> [What the exercise asks]: Restate all of the data below word for word.
[Exercise data Boundary: Start]
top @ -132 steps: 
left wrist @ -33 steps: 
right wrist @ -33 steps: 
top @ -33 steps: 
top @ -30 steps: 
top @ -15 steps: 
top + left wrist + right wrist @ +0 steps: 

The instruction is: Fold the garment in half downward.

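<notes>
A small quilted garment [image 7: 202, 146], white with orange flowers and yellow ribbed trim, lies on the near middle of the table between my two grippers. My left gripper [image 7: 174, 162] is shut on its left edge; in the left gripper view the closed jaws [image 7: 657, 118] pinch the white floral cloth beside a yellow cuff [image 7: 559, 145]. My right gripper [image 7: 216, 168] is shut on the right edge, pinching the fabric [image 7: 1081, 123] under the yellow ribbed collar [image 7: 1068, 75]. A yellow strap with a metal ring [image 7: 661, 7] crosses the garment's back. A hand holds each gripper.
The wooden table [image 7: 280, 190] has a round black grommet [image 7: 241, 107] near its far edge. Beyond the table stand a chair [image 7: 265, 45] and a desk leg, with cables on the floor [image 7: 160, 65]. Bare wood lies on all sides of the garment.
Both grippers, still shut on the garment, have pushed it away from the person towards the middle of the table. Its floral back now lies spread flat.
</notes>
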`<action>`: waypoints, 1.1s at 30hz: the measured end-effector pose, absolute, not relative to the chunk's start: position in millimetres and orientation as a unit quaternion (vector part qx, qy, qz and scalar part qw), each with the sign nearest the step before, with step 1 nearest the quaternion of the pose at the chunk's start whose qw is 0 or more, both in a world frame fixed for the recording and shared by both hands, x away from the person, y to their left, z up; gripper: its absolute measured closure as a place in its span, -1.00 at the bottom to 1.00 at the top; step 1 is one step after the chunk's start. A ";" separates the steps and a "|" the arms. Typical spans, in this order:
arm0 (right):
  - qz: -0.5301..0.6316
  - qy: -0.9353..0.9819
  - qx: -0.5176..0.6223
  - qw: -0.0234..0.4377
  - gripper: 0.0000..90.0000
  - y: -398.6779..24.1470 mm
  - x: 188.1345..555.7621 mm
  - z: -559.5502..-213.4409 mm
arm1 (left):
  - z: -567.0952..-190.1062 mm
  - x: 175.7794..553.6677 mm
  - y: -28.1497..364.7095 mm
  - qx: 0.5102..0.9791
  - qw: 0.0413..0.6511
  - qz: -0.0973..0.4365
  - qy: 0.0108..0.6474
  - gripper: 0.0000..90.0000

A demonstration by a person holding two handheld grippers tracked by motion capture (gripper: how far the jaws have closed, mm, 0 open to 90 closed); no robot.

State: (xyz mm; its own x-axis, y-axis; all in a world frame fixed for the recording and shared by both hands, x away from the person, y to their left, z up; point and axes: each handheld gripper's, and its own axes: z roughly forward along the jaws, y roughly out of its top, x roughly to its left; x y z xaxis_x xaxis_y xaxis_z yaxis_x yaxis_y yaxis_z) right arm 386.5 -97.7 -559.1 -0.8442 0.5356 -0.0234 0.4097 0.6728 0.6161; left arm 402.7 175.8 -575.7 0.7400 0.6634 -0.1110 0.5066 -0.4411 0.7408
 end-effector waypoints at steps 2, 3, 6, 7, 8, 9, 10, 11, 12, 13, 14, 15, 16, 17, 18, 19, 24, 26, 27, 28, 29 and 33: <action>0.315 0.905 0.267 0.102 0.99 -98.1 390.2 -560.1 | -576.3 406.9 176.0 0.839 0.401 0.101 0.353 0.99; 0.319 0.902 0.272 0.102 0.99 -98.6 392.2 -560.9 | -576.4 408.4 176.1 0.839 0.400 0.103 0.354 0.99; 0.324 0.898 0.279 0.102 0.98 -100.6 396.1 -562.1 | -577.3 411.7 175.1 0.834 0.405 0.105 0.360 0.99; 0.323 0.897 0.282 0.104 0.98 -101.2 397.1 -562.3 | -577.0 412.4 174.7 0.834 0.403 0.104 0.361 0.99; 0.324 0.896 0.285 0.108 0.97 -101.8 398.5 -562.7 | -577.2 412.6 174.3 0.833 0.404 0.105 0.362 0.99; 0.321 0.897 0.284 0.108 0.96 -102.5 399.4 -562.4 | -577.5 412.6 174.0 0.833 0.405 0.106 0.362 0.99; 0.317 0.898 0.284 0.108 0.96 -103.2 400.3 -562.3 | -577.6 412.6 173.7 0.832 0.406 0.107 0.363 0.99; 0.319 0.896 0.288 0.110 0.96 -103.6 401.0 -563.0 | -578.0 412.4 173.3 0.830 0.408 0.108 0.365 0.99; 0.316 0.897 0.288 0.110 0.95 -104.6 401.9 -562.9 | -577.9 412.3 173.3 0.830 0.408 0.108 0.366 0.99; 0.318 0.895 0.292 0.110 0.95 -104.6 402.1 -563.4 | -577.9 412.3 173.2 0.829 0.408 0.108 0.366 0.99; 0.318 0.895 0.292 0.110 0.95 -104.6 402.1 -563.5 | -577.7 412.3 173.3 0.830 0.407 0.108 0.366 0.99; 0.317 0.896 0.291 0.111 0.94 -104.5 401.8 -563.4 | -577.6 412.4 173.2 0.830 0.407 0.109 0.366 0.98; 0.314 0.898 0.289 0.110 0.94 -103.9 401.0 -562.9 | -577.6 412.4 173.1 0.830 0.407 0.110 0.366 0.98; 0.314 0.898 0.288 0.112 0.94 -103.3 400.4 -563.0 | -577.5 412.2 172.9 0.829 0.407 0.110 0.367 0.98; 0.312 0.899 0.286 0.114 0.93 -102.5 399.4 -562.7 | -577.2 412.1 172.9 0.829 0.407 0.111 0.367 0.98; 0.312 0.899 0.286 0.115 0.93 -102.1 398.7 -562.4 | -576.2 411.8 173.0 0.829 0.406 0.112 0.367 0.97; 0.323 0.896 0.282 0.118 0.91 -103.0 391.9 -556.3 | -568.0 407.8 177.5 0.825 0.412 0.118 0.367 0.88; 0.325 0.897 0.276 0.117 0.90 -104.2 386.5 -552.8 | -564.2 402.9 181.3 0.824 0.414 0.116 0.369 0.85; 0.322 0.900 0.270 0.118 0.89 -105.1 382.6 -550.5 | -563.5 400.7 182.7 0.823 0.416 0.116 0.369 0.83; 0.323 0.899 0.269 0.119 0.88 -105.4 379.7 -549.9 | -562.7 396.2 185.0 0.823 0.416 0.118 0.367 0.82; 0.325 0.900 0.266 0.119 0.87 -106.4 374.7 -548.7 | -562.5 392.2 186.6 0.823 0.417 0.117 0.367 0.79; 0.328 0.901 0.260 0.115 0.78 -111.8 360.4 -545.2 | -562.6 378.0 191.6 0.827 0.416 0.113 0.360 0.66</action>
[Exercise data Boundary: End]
> [Your solution]:
top @ -132 steps: 
left wrist @ -33 steps: 
right wrist @ -33 steps: 
top @ -33 steps: 
top @ -30 steps: 
top @ -15 steps: 
top + left wrist + right wrist @ +0 steps: 

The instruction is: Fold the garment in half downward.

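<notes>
A small quilted garment [image 7: 202, 146], white with orange flowers and yellow ribbed trim, lies on the near middle of the table between my two grippers. My left gripper [image 7: 174, 162] is shut on its left edge; in the left gripper view the closed jaws [image 7: 657, 118] pinch the white floral cloth beside a yellow cuff [image 7: 559, 145]. My right gripper [image 7: 216, 168] is shut on the right edge, pinching the fabric [image 7: 1081, 123] under the yellow ribbed collar [image 7: 1068, 75]. A yellow strap with a metal ring [image 7: 661, 7] crosses the garment's back. A hand holds each gripper.
The wooden table [image 7: 280, 190] has a round black grommet [image 7: 241, 107] near its far edge. Beyond the table stand a chair [image 7: 265, 45] and a desk leg, with cables on the floor [image 7: 160, 65]. Bare wood lies on all sides of the garment.
Both grippers, still shut on the garment, have pushed it away from the person towards the middle of the table. Its floral back now lies spread flat.
</notes>
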`<action>`: waypoints, 1.1s at 30hz: the measured end-effector pose, absolute, not relative to the chunk's start: position in millimetres and orientation as a unit quaternion (vector part qx, qy, qz and scalar part qw), each with the sign nearest the step before, with step 1 nearest the quaternion of the pose at the chunk's start whose qw is 0 or more, both in a world frame fixed for the recording and shared by both hands, x away from the person, y to their left, z up; gripper: its absolute measured closure as a place in its span, -1.00 at the bottom to 1.00 at the top; step 1 is one step after the chunk's start. A ";" separates the steps and a "|" the arms. Typical spans, in this order:
arm0 (right):
  - qz: -0.5301..0.6316
  - qy: -0.9353..0.9819
  - qx: -0.5176..0.6223
  - qw: -0.0234..0.4377
  - gripper: 0.0000..90.0000
  - y: -398.6779..24.1470 mm
  - x: 188.1345..555.7621 mm
  - z: -559.5502..-213.4409 mm
arm1 (left):
  - z: -567.0952..-190.1062 mm
  - x: 175.7794..553.6677 mm
  - y: -28.1497..364.7095 mm
  - qx: 0.5102..0.9791
  - qw: 0.0413..0.6511
  - qz: -0.0973..0.4365
  - qy: 0.0108..0.6474
  - gripper: 0.0000..90.0000

A demonstration by a person holding two handheld grippers tracked by motion capture (gripper: how far the jaws have closed, mm, 0 open to 90 closed); no robot.

State: (xyz mm; its own x-axis, y-axis; all in a world frame fixed for the recording and shared by both hands, x away from the person, y to their left, z up; point and axes: each handheld gripper's, and its own axes: z roughly forward along the jaws, y roughly out of its top, x roughly to its left; x y z xaxis_x xaxis_y xaxis_z yaxis_x yaxis_y yaxis_z) right arm 386.5 -97.7 -559.1 -0.8442 0.5356 -0.0234 0.4097 0.6728 0.6161; left arm 402.7 175.8 -575.7 0.7400 0.6634 -0.1110 0.5066 -0.4411 0.7408
 end-effector waypoints at steps 2, 3, 6, 7, 8, 9, 10, 11, 12, 13, 14, 15, 16, 17, 18, 19, 24, 26, 27, 28, 29 and 33: <action>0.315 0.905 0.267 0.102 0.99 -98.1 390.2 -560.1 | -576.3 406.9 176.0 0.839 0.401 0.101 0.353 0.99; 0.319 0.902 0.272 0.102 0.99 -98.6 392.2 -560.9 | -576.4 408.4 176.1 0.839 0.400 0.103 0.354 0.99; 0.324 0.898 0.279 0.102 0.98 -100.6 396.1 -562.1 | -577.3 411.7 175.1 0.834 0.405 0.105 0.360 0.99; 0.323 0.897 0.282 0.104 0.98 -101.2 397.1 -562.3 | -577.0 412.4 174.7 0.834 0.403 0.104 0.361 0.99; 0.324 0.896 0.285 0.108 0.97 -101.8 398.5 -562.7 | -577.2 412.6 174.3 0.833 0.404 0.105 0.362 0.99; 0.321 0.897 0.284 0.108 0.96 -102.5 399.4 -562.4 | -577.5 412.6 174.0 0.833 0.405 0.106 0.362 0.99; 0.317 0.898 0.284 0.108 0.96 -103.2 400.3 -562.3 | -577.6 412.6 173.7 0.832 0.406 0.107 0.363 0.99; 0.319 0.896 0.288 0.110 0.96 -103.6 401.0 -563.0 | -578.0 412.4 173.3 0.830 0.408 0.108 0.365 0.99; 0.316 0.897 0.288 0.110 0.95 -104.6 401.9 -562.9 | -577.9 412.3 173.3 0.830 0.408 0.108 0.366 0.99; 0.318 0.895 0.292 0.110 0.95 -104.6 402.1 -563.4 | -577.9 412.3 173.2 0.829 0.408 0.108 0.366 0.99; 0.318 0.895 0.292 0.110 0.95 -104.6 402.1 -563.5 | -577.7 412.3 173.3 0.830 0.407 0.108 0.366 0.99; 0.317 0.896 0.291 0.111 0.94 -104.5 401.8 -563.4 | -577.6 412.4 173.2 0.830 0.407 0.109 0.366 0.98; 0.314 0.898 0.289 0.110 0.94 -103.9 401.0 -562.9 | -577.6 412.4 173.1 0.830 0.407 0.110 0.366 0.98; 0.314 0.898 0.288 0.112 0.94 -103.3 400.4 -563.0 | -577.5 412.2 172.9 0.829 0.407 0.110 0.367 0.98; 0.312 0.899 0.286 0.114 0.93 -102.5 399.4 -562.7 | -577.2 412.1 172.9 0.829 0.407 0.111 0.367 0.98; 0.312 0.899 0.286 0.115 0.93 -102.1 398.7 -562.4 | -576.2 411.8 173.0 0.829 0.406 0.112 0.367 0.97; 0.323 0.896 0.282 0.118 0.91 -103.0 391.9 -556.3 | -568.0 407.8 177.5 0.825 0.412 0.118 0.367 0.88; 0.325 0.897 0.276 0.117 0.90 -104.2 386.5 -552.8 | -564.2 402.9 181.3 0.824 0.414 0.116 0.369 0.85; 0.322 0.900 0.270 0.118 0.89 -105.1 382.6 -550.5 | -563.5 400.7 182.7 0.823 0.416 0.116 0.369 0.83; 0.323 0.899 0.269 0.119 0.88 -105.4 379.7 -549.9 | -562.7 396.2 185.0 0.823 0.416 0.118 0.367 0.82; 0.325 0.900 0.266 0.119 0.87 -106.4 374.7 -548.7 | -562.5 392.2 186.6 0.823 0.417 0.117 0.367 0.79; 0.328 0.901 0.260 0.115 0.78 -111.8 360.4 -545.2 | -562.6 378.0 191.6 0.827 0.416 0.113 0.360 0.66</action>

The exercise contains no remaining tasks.